Tentano la truffa del finto carabiniere, ma arrivano quelli veri: arrestati 3 giovani

Tentata truffa del finto carabiniere a Torreano.

Una telefonata, la storia di una rapina avvenuta a Udine e la richiesta di preparare denaro e gioielli da mostrare a presunti investigatori. È il tentativo di truffa ai danni di un’anziana di Torreano sventato grazie alla prontezza della donna e dei suoi familiari e all’intervento dei Carabinieri.

I militari del Nucleo Operativo e Radiomobile della Compagnia di Cividale del Friuli hanno denunciato in stato di libertà tre giovani di origine nordafricana, ritenuti responsabili della tentata truffa. Si tratta di due ventenni e un diciannovenne: uno dei ventenni, senza fissa dimora, era irregolare sul territorio nazionale, mentre gli altri due giovani provenivano dalla Toscana.

La telefonata del falso carabiniere

Tutto è accaduto nel pomeriggio del 19 agosto, quando l’anziana ha ricevuto una telefonata da parte di un uomo che si è presentato come un “Carabiniere”. Il falso militare avrebbe raccontato alla donna che poco prima era stata commessa una rapina in un esercizio pubblico di Udine e che durante il colpo sarebbe stata utilizzata un’auto uguale alla sua, ripresa anche dalle telecamere di videosorveglianza.

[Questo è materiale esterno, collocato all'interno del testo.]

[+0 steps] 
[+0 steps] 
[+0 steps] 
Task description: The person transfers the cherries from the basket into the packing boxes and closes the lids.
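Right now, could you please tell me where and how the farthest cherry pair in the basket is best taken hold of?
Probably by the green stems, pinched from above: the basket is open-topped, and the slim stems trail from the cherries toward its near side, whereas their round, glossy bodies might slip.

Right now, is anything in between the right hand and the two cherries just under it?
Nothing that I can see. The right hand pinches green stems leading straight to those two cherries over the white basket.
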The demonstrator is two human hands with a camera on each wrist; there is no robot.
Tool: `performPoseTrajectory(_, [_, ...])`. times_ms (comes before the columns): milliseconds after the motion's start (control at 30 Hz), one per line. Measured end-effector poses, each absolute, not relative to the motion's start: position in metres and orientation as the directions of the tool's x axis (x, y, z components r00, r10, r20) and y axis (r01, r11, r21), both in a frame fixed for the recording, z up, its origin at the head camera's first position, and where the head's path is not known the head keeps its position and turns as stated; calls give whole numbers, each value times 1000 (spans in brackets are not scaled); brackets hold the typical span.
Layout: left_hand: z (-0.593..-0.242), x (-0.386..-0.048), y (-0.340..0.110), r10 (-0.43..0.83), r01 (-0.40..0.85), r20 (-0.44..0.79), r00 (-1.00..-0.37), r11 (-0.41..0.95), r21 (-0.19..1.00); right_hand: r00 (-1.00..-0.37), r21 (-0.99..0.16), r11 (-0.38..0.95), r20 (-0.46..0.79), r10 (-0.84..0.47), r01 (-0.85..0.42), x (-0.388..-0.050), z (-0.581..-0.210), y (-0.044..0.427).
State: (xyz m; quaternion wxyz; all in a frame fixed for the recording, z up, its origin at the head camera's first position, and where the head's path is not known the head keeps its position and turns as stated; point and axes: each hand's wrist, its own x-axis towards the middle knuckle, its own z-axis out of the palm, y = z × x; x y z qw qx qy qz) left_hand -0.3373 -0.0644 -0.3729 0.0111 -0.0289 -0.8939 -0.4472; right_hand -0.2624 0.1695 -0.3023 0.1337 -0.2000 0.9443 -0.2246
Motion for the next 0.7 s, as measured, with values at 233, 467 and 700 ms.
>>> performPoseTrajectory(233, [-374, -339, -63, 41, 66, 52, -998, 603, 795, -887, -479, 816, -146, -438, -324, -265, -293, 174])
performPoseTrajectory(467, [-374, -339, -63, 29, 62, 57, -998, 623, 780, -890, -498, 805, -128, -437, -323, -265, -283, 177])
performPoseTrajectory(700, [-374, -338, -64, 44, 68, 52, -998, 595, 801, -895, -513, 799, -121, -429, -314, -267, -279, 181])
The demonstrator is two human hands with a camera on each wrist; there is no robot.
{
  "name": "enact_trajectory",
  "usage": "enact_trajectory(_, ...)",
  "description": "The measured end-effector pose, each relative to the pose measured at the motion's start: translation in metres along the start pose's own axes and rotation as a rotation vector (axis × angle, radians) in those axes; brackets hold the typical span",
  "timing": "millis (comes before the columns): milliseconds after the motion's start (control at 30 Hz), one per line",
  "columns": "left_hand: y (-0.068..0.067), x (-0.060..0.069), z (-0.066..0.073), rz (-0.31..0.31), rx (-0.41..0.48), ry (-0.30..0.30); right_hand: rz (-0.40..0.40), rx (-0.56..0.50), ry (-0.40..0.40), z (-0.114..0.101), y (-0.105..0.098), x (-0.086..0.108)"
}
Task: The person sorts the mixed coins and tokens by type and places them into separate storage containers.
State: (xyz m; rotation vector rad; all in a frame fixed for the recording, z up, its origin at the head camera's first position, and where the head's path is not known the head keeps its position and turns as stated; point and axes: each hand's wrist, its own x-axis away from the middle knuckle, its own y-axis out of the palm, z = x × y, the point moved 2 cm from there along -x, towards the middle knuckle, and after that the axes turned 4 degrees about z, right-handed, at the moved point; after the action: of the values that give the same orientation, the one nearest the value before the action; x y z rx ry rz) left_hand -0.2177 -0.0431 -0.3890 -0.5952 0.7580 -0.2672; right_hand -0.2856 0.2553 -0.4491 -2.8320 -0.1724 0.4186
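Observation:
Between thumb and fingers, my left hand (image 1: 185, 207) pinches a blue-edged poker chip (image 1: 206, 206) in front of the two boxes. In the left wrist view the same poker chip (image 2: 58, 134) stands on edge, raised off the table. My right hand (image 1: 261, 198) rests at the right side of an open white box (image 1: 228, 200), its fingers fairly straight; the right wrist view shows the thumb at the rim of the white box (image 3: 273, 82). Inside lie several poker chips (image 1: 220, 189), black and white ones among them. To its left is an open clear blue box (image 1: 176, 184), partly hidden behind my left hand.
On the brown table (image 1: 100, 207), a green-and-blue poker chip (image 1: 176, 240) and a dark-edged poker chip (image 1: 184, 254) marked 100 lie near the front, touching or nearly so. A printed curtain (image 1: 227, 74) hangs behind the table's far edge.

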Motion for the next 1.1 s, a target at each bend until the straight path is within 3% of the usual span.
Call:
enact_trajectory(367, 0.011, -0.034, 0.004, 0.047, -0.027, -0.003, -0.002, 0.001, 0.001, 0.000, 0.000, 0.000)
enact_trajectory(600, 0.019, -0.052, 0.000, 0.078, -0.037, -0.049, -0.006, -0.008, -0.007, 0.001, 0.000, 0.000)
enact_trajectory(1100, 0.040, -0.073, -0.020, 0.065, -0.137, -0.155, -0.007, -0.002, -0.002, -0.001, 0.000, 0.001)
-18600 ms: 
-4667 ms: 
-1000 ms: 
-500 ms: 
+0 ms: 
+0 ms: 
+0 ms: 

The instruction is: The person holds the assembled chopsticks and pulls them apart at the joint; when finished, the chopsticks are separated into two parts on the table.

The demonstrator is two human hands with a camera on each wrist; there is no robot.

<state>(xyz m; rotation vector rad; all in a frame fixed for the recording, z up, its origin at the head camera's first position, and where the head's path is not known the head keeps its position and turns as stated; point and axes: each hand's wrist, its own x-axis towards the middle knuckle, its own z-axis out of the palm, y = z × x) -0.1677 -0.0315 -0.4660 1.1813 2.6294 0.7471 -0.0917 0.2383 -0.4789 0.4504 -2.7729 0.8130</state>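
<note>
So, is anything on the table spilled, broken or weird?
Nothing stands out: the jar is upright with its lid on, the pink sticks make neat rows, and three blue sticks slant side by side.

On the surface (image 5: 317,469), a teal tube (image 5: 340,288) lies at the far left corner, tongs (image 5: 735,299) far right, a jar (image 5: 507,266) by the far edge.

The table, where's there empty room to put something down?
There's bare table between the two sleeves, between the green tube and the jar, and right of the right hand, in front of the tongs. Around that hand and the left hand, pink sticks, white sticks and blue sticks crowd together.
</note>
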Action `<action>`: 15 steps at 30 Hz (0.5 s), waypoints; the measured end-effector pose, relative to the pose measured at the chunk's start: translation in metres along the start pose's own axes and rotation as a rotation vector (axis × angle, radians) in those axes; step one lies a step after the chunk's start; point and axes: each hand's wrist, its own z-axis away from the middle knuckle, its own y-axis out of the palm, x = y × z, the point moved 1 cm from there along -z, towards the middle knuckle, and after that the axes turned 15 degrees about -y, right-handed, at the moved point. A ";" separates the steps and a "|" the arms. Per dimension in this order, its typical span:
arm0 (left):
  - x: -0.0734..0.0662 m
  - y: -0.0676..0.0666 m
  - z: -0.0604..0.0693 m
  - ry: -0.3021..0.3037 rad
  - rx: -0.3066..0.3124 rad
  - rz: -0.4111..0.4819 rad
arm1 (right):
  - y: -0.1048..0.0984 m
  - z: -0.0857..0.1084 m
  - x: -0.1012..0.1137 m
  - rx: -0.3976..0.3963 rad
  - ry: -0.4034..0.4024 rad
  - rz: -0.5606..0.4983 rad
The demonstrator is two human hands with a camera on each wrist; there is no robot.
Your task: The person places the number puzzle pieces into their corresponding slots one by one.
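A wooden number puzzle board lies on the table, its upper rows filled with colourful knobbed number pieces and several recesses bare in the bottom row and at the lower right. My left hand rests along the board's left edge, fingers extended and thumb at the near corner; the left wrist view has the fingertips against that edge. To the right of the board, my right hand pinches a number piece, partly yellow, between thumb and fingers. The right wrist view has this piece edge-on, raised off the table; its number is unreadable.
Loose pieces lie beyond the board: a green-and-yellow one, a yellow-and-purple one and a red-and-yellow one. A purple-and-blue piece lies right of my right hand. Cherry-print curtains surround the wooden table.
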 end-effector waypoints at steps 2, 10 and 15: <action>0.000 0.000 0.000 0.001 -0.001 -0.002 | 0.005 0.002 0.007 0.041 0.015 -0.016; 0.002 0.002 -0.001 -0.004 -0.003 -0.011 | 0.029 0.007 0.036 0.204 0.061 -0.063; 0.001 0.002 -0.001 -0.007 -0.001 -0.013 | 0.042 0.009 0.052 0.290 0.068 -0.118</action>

Con questo pretesto, l’interlocutore avrebbe chiesto alla donna di raccogliere il denaro e i gioielli presenti in casa, sostenendo che alcuni investigatori sarebbero arrivati poco dopo nella sua abitazione per visionarli e verificare che non si trattasse dei proventi della rapina. Secondo quanto ricostruito dai Carabinieri, quegli “investigatori” sarebbero stati in realtà i complici incaricati di ritirare i beni dell’anziana.

La famiglia si insospettisce e chiama il 112

La donna e i suoi familiari, però, si sono insospettiti di fronte alla storia raccontata al telefono e soprattutto alla richiesta anomala di mostrare soldi e oggetti preziosi. Hanno quindi contattato immediatamente il Numero unico di emergenza 112, mettendosi in comunicazione con la Centrale Operativa della Compagnia dei Carabinieri di Cividale del Friuli.

Sul posto è stata inviata una pattuglia del Nucleo Operativo e Radiomobile – Sezione Radiomobile. Quando i militari sono arrivati davanti all’abitazione, hanno sorpreso tre giovani che, alla vista dell’auto dei Carabinieri, avrebbero tentato di allontanarsi rapidamente.

I tre si sono dati alla fuga, ma sono stati raggiunti e fermati poco dopo, anche grazie all’intervento di personale dell’Arma in abiti civili che si trovava già nella zona.

Erano arrivati da fuori regione con taxi e autobus

I primi accertamenti condotti dai Carabinieri hanno permesso di ricostruire anche gli spostamenti dei tre giovani. Secondo quanto emerso, sarebbero partiti da fuori regione per raggiungere Torreano, in provincia di Udine, utilizzando taxi e autobus di linea. Per il ventenne risultato irregolare sul territorio nazionale è stato emesso dal Prefetto un decreto di espulsione. Con il supporto del personale dell’Ufficio Immigrazione della Questura di Udine, il giovane è stato quindi accompagnato all’aeroporto di Venezia, da dove è stato rimpatriato tramite un volo aereo.

Per gli altri due giovani, invece, è stata avanzata la proposta di foglio di via obbligatorio dal Comune di Torreano. L’episodio conferma ancora una volta quanto la prudenza e la tempestiva collaborazione dei cittadini possano essere decisive per impedire che le truffe ai danni delle persone anziane vengano portate a termine.

I Carabinieri ricordano inoltre che sul sito istituzionale dell’Arma, nella sezione “In vostro aiuto” e alla voce “Pillole di prevenzione”, sono disponibili schede informative dedicate alle principali tipologie di truffa e una serie di consigli pratici per riconoscere i tentativi di raggiro ed evitare di diventarne vittime.